◆ **Prompt**
The complete listing goes into the output exactly, without its pictures.

◆ **Supplied material**
========================================================================
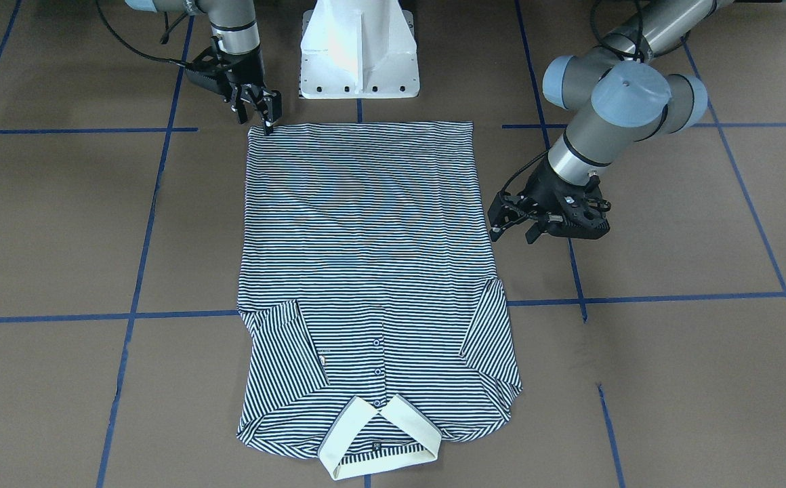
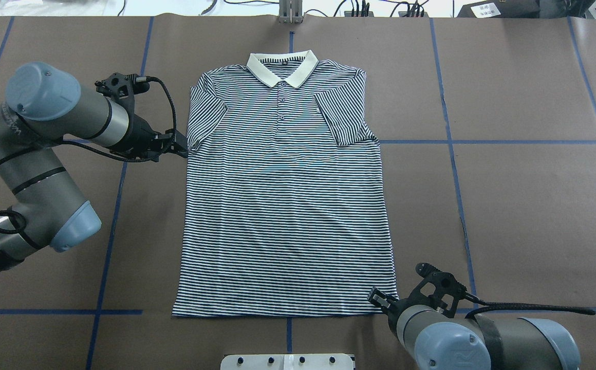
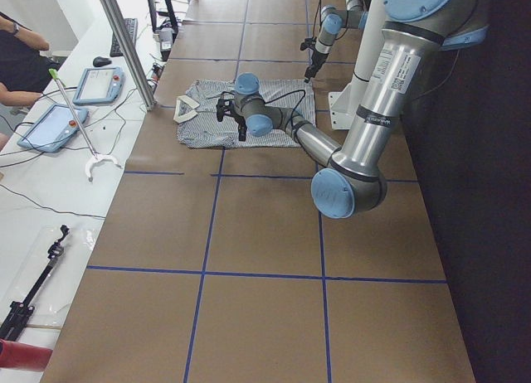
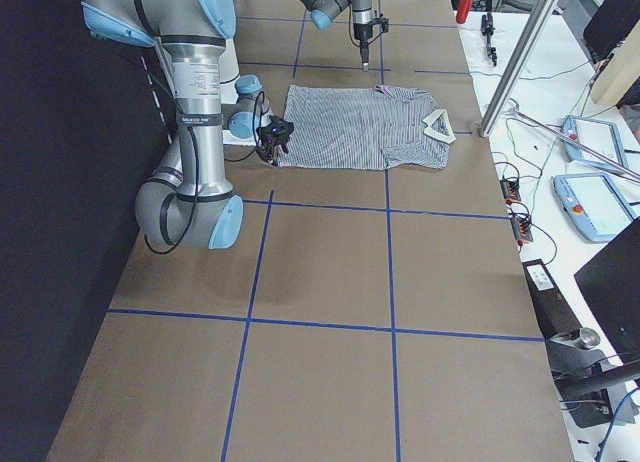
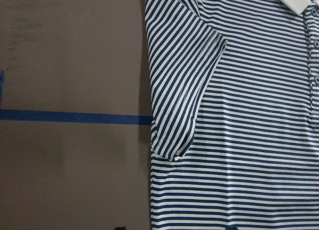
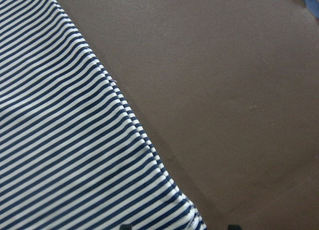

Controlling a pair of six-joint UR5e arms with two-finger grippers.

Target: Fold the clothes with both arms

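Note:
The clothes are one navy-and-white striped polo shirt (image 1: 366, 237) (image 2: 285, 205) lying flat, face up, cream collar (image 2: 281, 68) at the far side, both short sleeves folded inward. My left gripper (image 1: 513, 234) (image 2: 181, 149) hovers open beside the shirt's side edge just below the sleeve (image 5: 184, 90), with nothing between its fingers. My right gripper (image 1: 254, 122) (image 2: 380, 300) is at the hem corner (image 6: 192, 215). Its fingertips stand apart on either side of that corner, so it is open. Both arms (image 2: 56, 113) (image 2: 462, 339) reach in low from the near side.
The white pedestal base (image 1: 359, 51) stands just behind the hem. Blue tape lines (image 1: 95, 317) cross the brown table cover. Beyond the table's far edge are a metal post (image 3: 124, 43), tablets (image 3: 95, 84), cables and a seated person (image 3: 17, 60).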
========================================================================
◆ **Written response**
Controlling a pair of six-joint UR5e arms with two-finger grippers.

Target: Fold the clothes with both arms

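Note:
The clothes are one navy-and-white striped polo shirt (image 1: 366, 237) (image 2: 285, 205) lying flat, face up, cream collar (image 2: 281, 68) at the far side, both short sleeves folded inward. My left gripper (image 1: 513, 234) (image 2: 181, 149) hovers open beside the shirt's side edge just below the sleeve (image 5: 184, 90), with nothing between its fingers. My right gripper (image 1: 254, 122) (image 2: 380, 300) is at the hem corner (image 6: 192, 215). Its fingertips stand apart on either side of that corner, so it is open. Both arms (image 2: 56, 113) (image 2: 462, 339) reach in low from the near side.
The white pedestal base (image 1: 359, 51) stands just behind the hem. Blue tape lines (image 1: 95, 317) cross the brown table cover. Beyond the table's far edge are a metal post (image 3: 124, 43), tablets (image 3: 95, 84), cables and a seated person (image 3: 17, 60).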

With this output, the exercise is done.